Journal of Clinical Medicine ◽

10.3390/jcm9030669 ◽

2020 ◽

Vol 9 (3) ◽

pp. 669 ◽

Cited By ~ 1

Author(s):

Kyeongseok Kim ◽

Ahmed Abdal Dayem ◽

Minchan Gil ◽

Gwang-Mo Yang ◽

Soo Bin Lee ◽

...

Keyword(s):

Stem Cells ◽

Progenitor Cells ◽

Pluripotent Stem Cells ◽

Mononuclear Cells ◽

Nk Cell ◽

Human Pluripotent Stem Cells ◽

Hematopoietic Progenitor Cells ◽

Hematopoietic Progenitor ◽

Differentiation Potential ◽

Proliferation And Differentiation

Efficient maintenance of the undifferentiated status of human pluripotent stem cells (hiPSCs) is crucial for producing cells with improved proliferation, survival and differentiation, which can be successfully used for stem cell research and therapy.
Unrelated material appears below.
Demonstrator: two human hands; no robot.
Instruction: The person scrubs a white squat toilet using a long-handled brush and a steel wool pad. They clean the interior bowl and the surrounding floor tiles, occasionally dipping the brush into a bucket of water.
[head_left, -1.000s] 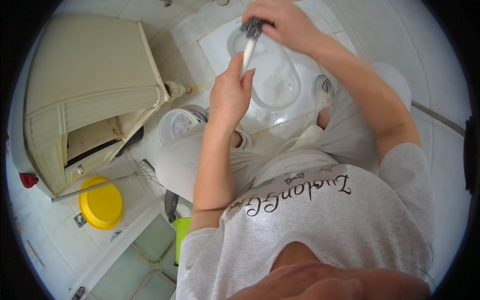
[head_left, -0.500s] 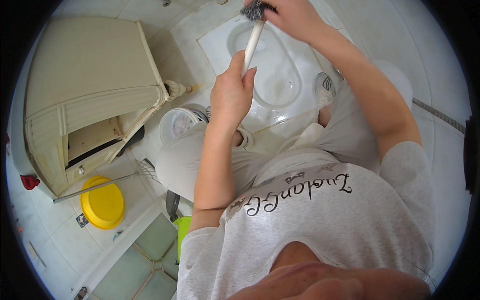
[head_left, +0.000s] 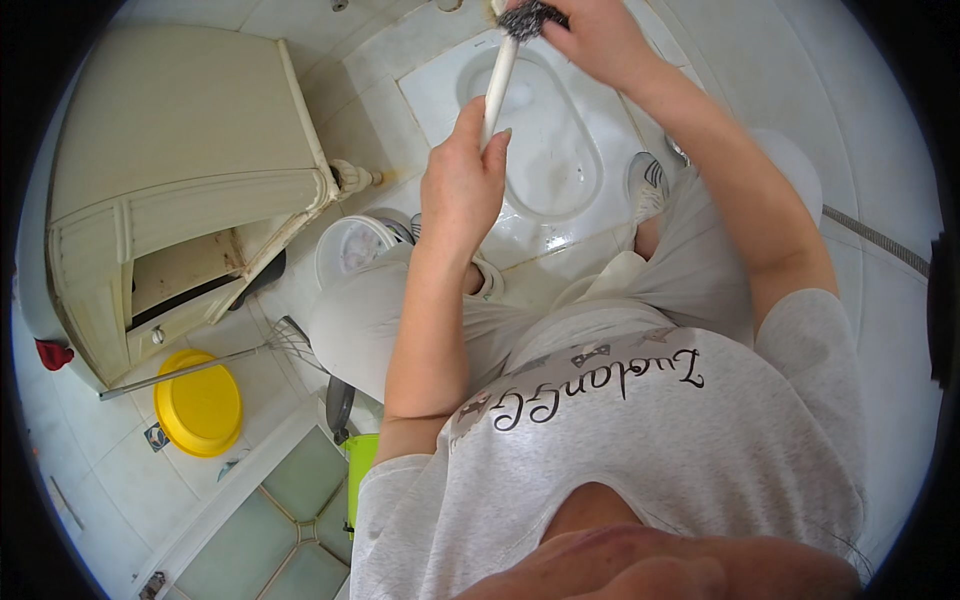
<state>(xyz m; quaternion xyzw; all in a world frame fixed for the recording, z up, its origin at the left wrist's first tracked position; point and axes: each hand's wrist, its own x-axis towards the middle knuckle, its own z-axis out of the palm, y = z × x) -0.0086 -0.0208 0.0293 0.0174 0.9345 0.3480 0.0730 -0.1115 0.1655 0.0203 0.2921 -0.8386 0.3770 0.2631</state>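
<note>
L hand [head_left: 463, 182] round rod [head_left: 499, 82], R hand [head_left: 600, 38] w/ scourer [head_left: 526, 20] farther along

Left forearm [head_left: 428, 325] extended forward, left grip [head_left: 463, 190] closed, right arm [head_left: 725, 170] slanting inward, right grip [head_left: 600, 38] curled farther forward.

In the head view, we are gripping a white rod [head_left: 500, 85] with our left hand [head_left: 462, 190] toward twelve o'clock. With our right hand [head_left: 595, 42], at one o'clock, we are holding a dark scrubber [head_left: 524, 20] against the rod's upper part. We are leaning over a squat toilet [head_left: 557, 185], also at one o'clock. We are seeing a cream cabinet [head_left: 190, 130] and, nearer, a white bucket [head_left: 324, 255] at ten, a wire-headed tool [head_left: 225, 360] crossing a yellow basin [head_left: 200, 415] at eight, and a green bin [head_left: 361, 465] at seven.
</note>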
Here, we generated iPSCs from healthy donor peripheral blood mononuclear cells (PBMCs) and analyzed the proliferation and differentiation capacities of the generated iPSCs using single cell NGS-based 24-chromosome aneuploidy screening and RNA sequencing. In addition, we screened various natural compounds for molecules that could enhance the proliferation and differentiation potential of hiPSCs. Among the tested compounds, 3,2′-dihydroxyflavone (3,2′-DHF) significantly increased cell proliferation and expression of naïve stemness markers and decreased the dissociation-induced apoptosis of hiPSCs. Of note, 3,2′-DHF-treated hiPSCs showed upregulation of intracellular glutathione (GSH) and an increase in the percentage of GSH-high cells in an analysis with a FreSHtracer system. Interestingly, culture of the 3,2′-DHF-treated hiPSCs in differentiation media enhanced their mesodermal differentiation and differentiation into CD34+ CD45+ hematopoietic progenitor cells (HPC) and natural killer cells (NK) cells. Taken together, our results demonstrate that the natural compound 3,2′-DHF can improve the proliferation and differentiation capacities of hiPSCs and increase the efficiency of HPC and NK cell production from hiPSCs.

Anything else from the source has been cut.